── Records for this task
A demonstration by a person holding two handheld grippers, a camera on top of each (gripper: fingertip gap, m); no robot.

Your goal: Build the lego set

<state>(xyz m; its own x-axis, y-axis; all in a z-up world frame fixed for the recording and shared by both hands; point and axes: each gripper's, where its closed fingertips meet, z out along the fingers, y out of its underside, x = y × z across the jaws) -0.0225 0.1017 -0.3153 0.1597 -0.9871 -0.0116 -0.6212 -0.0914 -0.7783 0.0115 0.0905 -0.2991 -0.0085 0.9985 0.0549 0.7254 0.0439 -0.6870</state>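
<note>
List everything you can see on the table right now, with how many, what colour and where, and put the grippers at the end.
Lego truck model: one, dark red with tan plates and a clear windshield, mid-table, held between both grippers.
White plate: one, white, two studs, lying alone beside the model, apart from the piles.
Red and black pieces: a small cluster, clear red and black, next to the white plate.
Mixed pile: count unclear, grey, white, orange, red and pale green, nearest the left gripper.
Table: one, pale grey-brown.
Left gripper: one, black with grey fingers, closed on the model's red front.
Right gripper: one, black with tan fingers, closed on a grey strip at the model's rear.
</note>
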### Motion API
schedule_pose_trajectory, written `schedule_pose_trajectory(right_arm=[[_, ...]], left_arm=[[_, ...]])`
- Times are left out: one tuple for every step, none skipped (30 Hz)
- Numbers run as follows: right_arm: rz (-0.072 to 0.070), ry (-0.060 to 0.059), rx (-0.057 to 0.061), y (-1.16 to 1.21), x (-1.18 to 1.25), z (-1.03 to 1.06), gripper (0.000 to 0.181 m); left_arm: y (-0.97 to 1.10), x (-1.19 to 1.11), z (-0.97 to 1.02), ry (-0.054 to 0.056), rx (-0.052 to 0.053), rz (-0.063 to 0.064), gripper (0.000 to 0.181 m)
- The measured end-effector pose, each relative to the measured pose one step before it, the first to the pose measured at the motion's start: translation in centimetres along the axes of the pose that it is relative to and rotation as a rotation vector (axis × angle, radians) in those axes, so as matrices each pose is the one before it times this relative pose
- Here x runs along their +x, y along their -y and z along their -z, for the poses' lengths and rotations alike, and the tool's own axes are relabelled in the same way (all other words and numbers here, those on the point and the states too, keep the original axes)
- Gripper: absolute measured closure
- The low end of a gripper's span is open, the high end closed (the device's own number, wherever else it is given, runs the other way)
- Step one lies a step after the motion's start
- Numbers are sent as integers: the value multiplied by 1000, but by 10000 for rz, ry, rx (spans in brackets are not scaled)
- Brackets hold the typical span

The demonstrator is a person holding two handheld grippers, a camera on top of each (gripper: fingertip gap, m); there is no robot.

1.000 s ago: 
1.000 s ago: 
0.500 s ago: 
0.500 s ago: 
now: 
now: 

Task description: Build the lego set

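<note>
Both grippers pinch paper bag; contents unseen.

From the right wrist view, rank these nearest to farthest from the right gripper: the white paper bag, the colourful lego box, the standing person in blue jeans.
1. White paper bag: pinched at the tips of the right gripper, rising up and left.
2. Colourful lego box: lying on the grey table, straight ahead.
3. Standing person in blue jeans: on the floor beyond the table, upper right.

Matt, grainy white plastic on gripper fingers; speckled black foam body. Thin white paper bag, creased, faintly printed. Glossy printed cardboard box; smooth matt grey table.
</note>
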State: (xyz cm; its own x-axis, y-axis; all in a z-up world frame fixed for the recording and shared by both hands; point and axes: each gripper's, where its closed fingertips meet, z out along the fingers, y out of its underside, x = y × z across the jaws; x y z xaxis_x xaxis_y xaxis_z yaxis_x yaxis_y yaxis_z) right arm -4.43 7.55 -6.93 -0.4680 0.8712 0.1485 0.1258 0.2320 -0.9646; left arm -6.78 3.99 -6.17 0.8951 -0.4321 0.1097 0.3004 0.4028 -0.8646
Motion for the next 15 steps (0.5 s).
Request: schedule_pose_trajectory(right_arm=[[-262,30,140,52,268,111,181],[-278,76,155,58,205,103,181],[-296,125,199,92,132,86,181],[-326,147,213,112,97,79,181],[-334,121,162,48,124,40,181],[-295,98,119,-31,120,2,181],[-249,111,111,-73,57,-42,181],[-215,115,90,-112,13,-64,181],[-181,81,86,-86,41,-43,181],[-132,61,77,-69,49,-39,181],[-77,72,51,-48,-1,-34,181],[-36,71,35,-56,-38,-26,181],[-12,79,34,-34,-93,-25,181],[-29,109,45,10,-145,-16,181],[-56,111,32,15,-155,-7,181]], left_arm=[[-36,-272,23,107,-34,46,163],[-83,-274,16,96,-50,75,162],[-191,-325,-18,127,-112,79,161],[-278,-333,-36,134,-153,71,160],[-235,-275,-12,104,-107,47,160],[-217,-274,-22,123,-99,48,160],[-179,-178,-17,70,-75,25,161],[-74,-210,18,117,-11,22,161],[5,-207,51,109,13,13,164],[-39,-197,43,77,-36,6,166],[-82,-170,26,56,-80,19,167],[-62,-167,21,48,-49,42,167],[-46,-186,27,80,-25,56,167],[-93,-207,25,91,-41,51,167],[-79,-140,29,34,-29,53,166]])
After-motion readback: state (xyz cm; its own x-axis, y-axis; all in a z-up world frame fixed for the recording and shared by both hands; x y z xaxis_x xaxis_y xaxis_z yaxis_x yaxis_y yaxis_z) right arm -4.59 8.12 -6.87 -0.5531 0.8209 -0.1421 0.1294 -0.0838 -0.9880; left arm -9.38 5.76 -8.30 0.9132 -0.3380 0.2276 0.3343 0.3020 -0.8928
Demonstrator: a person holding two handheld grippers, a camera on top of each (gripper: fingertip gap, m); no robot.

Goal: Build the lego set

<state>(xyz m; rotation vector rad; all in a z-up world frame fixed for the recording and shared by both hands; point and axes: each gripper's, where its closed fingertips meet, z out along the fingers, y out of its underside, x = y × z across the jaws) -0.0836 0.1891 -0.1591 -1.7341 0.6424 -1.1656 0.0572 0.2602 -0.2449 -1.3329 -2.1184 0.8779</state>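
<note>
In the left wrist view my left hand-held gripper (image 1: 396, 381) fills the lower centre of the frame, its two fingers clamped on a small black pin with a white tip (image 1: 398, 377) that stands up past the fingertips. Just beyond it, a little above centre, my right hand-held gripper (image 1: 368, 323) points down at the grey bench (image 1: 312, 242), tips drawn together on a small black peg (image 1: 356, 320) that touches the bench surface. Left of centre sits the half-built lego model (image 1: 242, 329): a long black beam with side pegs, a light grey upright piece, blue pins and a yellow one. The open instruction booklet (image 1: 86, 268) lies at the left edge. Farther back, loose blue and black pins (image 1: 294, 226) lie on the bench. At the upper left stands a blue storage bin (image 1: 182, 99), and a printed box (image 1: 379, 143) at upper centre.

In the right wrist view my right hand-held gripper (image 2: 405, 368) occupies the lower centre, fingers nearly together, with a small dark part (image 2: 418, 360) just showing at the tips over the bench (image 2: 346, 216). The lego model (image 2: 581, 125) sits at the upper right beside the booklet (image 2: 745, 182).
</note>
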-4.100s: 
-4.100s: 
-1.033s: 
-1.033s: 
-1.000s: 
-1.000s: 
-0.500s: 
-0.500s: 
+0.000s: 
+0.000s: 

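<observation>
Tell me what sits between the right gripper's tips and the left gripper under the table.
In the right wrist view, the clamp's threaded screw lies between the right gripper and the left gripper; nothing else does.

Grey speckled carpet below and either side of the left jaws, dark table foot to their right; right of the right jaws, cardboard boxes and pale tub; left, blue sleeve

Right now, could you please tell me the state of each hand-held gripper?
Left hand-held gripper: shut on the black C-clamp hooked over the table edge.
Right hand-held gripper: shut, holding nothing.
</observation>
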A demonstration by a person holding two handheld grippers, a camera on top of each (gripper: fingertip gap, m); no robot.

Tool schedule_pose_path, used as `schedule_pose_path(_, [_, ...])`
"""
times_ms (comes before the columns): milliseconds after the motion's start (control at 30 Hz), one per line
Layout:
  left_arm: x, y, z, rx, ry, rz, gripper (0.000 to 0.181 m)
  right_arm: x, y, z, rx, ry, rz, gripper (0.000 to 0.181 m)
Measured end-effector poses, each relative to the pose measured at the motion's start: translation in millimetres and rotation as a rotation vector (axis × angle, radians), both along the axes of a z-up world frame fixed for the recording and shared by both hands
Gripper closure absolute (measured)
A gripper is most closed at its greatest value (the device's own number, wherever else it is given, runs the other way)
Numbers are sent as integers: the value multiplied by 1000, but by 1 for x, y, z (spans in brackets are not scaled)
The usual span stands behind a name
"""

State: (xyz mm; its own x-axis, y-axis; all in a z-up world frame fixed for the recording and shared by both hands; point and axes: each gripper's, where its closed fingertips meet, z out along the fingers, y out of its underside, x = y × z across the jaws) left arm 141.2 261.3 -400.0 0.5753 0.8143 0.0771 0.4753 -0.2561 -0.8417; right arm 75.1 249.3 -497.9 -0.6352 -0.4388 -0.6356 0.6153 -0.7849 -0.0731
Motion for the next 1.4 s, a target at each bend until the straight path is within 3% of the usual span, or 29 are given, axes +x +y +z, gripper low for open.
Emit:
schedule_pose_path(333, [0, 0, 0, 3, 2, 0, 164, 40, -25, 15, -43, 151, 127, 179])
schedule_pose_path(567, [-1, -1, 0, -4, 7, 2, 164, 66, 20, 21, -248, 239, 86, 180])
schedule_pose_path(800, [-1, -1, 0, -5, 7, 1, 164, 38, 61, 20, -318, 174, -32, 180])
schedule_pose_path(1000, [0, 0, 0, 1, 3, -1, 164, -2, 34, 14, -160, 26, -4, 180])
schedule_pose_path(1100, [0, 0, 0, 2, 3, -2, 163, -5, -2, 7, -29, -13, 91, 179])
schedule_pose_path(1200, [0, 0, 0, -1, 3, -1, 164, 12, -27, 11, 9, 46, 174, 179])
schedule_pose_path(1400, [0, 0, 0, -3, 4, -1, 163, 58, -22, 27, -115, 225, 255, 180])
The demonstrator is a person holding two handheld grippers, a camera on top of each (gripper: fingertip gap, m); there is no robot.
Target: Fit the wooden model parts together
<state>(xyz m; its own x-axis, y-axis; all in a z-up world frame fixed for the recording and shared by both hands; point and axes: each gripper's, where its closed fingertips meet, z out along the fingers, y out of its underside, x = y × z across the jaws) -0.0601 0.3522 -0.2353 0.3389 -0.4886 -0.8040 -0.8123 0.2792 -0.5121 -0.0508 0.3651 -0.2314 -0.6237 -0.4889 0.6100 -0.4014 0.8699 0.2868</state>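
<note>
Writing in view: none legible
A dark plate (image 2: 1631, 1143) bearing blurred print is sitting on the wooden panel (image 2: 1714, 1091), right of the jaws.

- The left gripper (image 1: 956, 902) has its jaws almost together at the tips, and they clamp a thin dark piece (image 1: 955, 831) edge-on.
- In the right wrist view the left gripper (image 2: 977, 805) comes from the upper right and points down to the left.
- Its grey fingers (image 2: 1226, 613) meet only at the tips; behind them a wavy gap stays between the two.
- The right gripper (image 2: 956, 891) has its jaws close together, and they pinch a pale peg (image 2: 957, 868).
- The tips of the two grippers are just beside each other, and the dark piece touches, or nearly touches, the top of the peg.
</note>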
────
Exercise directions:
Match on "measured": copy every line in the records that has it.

Task response:
- The measured end-effector pose, each relative to the measured pose one step before it, the first to the pose measured at the motion's start: translation in centimetres along the axes of the pose that it is relative to and rotation as a rotation vector (axis × angle, radians) in those axes, so as matrices each pose is the one before it times this relative pose
- Gripper: absolute measured closure
Measured end-effector poses, each relative to the pose measured at the motion's start: translation in millimetres and rotation as a rotation vector (axis × angle, radians), both along the axes of a z-up world frame fixed for the recording and shared by both hands
Gripper closure absolute (measured)

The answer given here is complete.